On any given day at O'Hare, a Buddhist monk might share a bench with a Baptist minister, a CEO may wait at Starbucks next to a factory worker.
Or an accountant from Boston might cross paths with a stripper from North Carolina.
He is in a pinstriped suit. She is wearing a pink leotard and floral pants, tall, buxom and the winner of, among other distinctions, the Best Butt title in the Miss Nude Massachusetts contest.
They are both without their luggage, and, as they discover while chatting in line to try to recover it, both are trying to get to Milwaukee. Twenty-six-year-old Peter Pellegrino plans to look at the accounting records of a company being purchased by one of his clients. Jami Lydolph, who uses the professional name Lucy L'Vette, has an 8 p.m. performance at a club called On the Border.
It does not take long for them to reach an agreement. Why not share the cost of a rental car? She goes to get the vehicle. He waits for the bags.
"I've only had about one or two hours of billable time today," Pellegrino says, the trace of a grin stretching his lips, "but it's been a productive day for me. A real productive day."
Speaking in low, tense voices, arms crossed, Erik and Tonya Madsen try to decide what to do while Jacob fusses in his stroller. There are no more flights to Ft. Wayne today.
After trekking back to the American gate yet again, they are told that since all the flights are grounded because of the weather, the airline can't offer any reimbursement, although the gate agent does hand over $20 worth of food vouchers. With a flourish, Erik produces the tickets from the family's first flight, which was canceled because of "mechanical problems."
That's the magic phrase.
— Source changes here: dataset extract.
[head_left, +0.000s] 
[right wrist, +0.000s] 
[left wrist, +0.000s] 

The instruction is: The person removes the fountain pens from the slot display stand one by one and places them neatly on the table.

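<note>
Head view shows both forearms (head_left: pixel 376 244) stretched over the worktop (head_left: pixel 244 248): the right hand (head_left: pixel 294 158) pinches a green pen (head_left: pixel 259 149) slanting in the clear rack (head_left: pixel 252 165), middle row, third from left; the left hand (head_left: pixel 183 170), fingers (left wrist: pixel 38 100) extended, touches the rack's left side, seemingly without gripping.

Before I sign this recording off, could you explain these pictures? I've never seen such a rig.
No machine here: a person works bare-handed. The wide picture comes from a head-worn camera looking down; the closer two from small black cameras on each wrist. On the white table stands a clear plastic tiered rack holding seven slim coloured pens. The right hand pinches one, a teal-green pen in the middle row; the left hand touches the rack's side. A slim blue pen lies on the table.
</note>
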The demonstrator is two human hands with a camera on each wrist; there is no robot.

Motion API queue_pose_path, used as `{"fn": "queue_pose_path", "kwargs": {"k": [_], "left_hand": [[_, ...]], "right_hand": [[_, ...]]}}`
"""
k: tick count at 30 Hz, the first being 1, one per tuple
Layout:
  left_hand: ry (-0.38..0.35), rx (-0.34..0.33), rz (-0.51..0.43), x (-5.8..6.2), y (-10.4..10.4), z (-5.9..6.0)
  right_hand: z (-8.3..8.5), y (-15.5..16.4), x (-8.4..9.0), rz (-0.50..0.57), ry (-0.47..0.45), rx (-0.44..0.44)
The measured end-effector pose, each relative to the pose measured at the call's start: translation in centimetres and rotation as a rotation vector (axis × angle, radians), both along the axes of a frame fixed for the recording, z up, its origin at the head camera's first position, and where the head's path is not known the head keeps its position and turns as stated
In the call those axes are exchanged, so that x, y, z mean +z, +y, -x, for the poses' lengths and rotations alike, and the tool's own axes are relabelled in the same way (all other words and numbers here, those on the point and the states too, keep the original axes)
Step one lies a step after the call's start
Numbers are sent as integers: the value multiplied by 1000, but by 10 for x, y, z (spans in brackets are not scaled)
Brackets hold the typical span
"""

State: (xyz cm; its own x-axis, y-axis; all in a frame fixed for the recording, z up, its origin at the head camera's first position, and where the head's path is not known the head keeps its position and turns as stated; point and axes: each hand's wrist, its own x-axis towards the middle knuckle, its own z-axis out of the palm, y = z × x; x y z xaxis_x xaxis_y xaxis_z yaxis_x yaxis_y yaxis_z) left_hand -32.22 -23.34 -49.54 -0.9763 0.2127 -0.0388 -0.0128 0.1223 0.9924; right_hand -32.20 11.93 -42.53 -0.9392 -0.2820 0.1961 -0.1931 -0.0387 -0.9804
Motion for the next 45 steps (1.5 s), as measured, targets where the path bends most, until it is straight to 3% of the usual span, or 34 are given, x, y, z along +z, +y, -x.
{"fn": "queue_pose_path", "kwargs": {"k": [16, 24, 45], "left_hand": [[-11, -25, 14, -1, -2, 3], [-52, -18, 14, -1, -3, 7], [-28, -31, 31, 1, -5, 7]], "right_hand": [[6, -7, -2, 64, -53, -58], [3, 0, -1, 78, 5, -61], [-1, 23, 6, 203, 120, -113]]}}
Airlines usually won't provide free hotel rooms for people stranded by weather-related delays, but they will pay when the problem is deemed the airline's fault. Now, the Madsens are eligible for a free room at the Days Inn in Elgin.
Then, the Madsens will have to return Tuesday morning for a 7:30 flight to Ft. Wayne.
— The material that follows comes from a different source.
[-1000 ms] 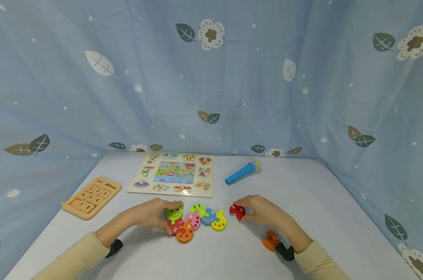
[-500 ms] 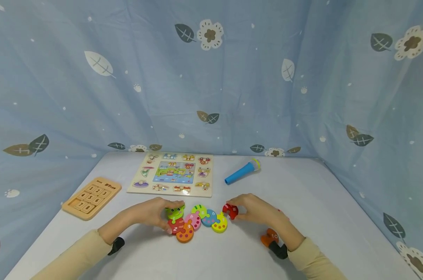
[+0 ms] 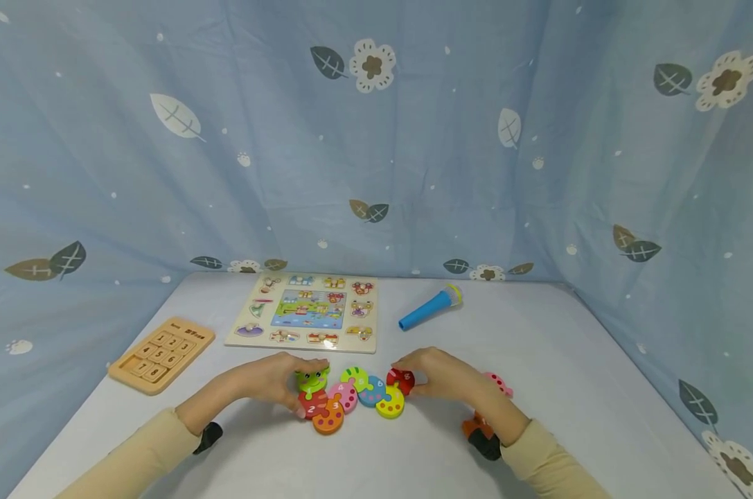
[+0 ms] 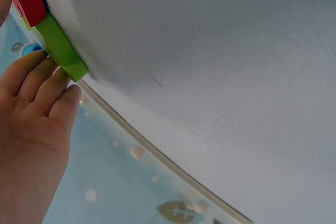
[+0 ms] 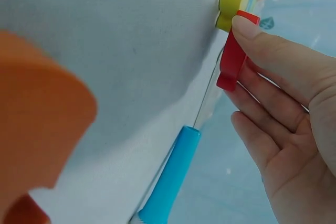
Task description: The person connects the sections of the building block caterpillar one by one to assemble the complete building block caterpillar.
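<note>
A wooden caterpillar number puzzle lies on the table in the head view: green head [image 3: 312,380], red piece 2 [image 3: 314,405], then orange, pink, green, blue and yellow piece 7 [image 3: 390,403] in a curved row. My left hand [image 3: 270,378] holds its head end, fingers along the green head [image 4: 65,45] and thumb by red piece 2. My right hand [image 3: 441,374] pinches red piece 8 [image 3: 401,381] between thumb and fingers, against yellow piece 7. Whether the two interlock I cannot tell. The right wrist view shows the pinched red piece [image 5: 234,59] on edge.
A pink dotted piece [image 3: 499,383] and an orange piece [image 3: 479,419] lie partly hidden by my right forearm. Behind the caterpillar are a peg puzzle board [image 3: 307,339] and a blue toy microphone [image 3: 429,308]. A wooden number tray [image 3: 163,355] sits at the left.
My right hand has moved left with red piece 8, from apart to against yellow piece 7. The pink piece has come into view behind my forearm. My left hand has stayed put.
</note>
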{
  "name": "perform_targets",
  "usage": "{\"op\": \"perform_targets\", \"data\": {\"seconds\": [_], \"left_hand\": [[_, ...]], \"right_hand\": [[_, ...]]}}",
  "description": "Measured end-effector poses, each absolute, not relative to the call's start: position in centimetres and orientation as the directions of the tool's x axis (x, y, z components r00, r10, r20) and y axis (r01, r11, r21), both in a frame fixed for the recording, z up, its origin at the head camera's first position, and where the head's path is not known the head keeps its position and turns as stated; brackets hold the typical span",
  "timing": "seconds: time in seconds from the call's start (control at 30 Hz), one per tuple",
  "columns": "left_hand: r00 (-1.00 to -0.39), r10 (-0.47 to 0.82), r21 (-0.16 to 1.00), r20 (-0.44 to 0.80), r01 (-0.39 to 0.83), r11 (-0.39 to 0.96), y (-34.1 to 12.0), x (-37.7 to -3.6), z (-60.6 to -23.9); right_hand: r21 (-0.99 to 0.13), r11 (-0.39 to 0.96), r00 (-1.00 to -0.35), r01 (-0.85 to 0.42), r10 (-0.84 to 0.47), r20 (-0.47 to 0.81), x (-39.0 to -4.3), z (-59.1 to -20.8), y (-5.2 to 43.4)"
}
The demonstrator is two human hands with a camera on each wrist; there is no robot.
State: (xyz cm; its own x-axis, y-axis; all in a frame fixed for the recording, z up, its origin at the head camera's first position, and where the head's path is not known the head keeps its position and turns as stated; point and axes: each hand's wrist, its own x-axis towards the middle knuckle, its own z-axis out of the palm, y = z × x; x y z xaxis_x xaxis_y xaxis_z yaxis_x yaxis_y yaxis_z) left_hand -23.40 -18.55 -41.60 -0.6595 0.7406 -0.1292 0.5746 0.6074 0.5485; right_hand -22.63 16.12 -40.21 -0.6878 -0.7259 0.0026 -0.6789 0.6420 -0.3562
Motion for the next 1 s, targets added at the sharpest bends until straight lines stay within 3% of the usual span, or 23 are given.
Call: {"op": "perform_targets", "data": {"seconds": [1.0], "left_hand": [[-0.669, 0.729, 0.546, -0.146, 0.559, 0.623, -18.5, -23.2, -41.6]], "right_hand": [[-0.355, 0.646, -0.682, -0.676, -0.731, -0.032, -22.7, -41.3, 15.9]]}}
"That one's going to go for sure," the agent tells them.
So, pushing Jacob in his stroller, Tonya and Erik stand in another line to reclaim their luggage so they can take it to the hotel.
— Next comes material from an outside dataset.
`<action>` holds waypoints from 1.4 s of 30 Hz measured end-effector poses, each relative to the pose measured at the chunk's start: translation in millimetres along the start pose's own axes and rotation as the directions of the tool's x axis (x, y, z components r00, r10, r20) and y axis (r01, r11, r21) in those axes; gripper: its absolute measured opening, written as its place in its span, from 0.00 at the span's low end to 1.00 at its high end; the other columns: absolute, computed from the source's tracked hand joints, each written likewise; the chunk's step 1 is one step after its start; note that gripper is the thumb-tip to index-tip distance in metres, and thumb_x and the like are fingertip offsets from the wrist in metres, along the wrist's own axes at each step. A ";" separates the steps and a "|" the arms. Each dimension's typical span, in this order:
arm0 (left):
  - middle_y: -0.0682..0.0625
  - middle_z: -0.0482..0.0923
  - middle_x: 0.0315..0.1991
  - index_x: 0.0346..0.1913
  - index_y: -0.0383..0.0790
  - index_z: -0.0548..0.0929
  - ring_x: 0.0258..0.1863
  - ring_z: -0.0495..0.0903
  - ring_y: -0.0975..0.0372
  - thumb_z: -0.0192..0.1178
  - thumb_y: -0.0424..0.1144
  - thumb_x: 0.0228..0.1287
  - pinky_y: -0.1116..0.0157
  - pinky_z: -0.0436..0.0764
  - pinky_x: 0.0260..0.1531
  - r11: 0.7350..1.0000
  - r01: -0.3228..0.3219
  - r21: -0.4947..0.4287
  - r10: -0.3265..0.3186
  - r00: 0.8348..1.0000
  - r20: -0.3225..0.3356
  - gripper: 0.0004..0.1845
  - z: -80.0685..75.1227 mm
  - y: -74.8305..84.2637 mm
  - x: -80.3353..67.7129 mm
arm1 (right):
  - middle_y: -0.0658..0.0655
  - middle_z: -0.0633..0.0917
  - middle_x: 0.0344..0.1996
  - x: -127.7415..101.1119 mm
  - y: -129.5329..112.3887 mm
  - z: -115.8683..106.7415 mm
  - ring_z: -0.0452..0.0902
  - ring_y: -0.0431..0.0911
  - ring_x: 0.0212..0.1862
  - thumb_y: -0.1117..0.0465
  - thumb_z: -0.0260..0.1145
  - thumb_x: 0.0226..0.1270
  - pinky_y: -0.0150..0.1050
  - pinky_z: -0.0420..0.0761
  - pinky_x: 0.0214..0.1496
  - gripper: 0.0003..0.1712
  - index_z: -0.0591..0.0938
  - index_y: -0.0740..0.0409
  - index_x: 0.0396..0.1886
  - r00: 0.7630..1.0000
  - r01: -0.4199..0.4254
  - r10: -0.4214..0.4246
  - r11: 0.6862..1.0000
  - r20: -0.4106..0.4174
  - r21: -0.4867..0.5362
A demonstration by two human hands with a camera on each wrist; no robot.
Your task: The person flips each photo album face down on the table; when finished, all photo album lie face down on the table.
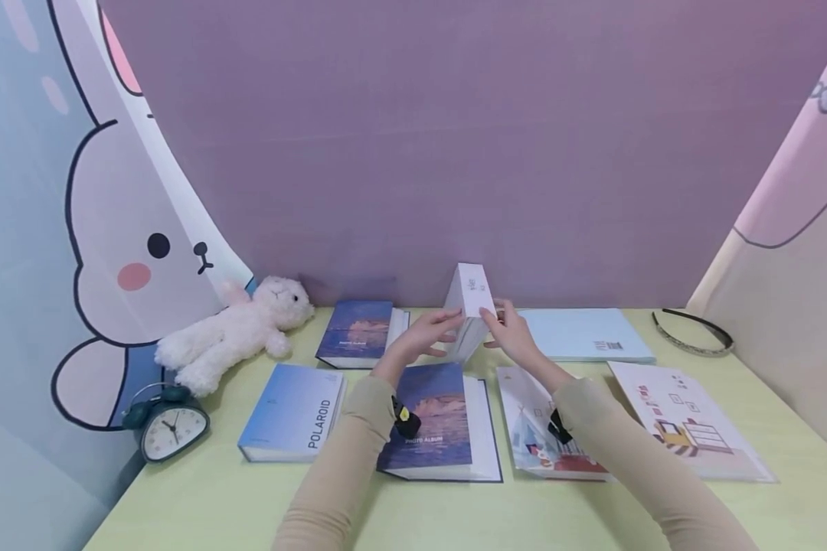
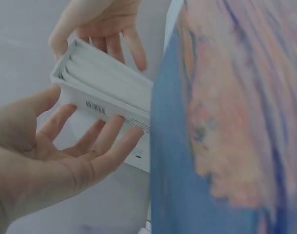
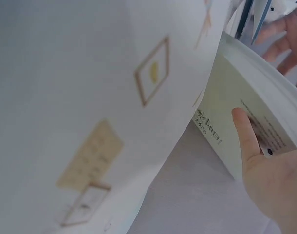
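Hands are tilting a white photo album (image 1: 470, 306) upright at the far middle of the worktop (image 1: 200, 505) — left hand (image 1: 427, 337) cradling it on nearly straight fingers, right hand (image 1: 513, 333) pinching its far edge — steadier gripped lower, I judge.

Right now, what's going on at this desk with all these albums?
A person is holding a white album up off the green desk between both hands, the left hand under it and the right hand on its other side. It is tilted, near the back wall. Other albums lie flat around it: a blue-and-pink one right below, a Polaroid one to its left. A plush lamb and a clock sit at the left edge.
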State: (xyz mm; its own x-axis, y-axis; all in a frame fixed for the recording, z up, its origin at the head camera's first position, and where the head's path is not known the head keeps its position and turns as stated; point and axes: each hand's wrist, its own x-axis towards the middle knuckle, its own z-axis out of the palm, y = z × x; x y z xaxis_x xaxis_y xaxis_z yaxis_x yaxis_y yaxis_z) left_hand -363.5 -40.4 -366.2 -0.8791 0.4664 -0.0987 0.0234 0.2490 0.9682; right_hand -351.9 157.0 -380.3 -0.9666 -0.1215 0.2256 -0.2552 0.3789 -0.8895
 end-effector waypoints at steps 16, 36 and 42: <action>0.47 0.63 0.69 0.65 0.46 0.71 0.69 0.59 0.51 0.51 0.39 0.71 0.45 0.71 0.59 0.999 0.005 0.046 -0.007 0.999 0.048 0.21 -26.7 -28.0 -6.1 | 0.70 0.76 0.55 -2.9 0.9 -0.1 0.83 0.53 0.35 0.38 0.61 0.62 0.46 0.84 0.38 0.49 0.57 0.64 0.72 0.999 -0.012 0.019 0.985 0.036 -0.172; 0.40 0.66 0.66 0.67 0.36 0.66 0.65 0.67 0.50 0.53 0.35 0.68 0.54 0.73 0.60 0.954 0.112 0.277 -0.124 0.992 0.027 0.25 -40.7 -39.3 -12.7 | 0.70 0.62 0.68 0.6 10.3 -7.5 0.55 0.63 0.69 0.45 0.59 0.65 0.56 0.60 0.69 0.43 0.60 0.70 0.68 0.976 -0.154 0.191 0.942 0.100 -0.299; 0.38 0.65 0.66 0.68 0.36 0.64 0.64 0.68 0.49 0.53 0.36 0.68 0.54 0.73 0.59 0.959 0.130 0.253 -0.139 0.990 0.018 0.27 -42.7 -42.1 -13.0 | 0.69 0.61 0.69 1.0 11.2 -9.2 0.53 0.63 0.70 0.45 0.59 0.65 0.56 0.58 0.70 0.42 0.59 0.68 0.69 0.969 -0.175 0.215 0.943 0.117 -0.284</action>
State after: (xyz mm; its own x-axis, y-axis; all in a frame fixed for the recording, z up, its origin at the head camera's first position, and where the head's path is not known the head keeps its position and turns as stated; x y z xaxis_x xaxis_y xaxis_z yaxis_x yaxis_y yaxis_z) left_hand -373.4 -93.2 -395.9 -0.8650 0.4428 -0.2362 0.0291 0.5142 0.8572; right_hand -356.0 169.5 -386.4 -0.9894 -0.1437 -0.0194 -0.0778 0.6388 -0.7654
There, another passenger tells them that American has chartered a bus for Ft. Wayne, which is about to leave.
In the family's four trips between the United and American gates, covering a distance that now totals 2.6 miles, not including their detours to baggage claim and elsewhere, no one has conveyed this piece of information to them.
Abandoning their bags, they race to the parking lot—diaper bag flying behind them, the baby's blanket flapping off Tonya's shoulder—and board the bus. It leaves less than a minute later, at 6:08 p.m., pulling away from the curb beneath rainy skies.
The Madsens will arrive in Ft. Wayne at 10:15 p.m., having exhausted 12 hours to make a trip that usually would have taken 45 minutes. The 7:30 a.m. Tuesday flight the gate agent assured them would leave will be canceled.
As the Madsens make their escape, the airport's radar screens show a horseshoe of weather beginning to choke O'Hare. A second line of thunderstorms, which, at dawn, appeared as nothing more than a wispy pair of clouds over Montana, has steamrolled into a solid wall of thunder, lightning and stinging rain.
The only way in or out now is from the south. Trying to push all the backed-up planes in and out of that opening is like squeezing the Eisenhower Expressway to a single lane at rush hour. More ground stops have slowed arrivals again, and now the airlines and air traffic controllers know they have two hours at most before the airport shuts down again.
The airlines aren't focusing on today's passengers anymore. They're thinking about the people who need to fly tomorrow. The storms sent dozens of flights to places they're not supposed to be and the airlines need to get these diverted planes, their passengers and flight crews back in place if they have any chance of recovering from today's disaster.
At United's headquarters, a supervisor orders $700 of pizza. At American's operations center in Dallas, a supervisor throws in the towel. "If it's not a diversion," he tells his workers, "cancel it."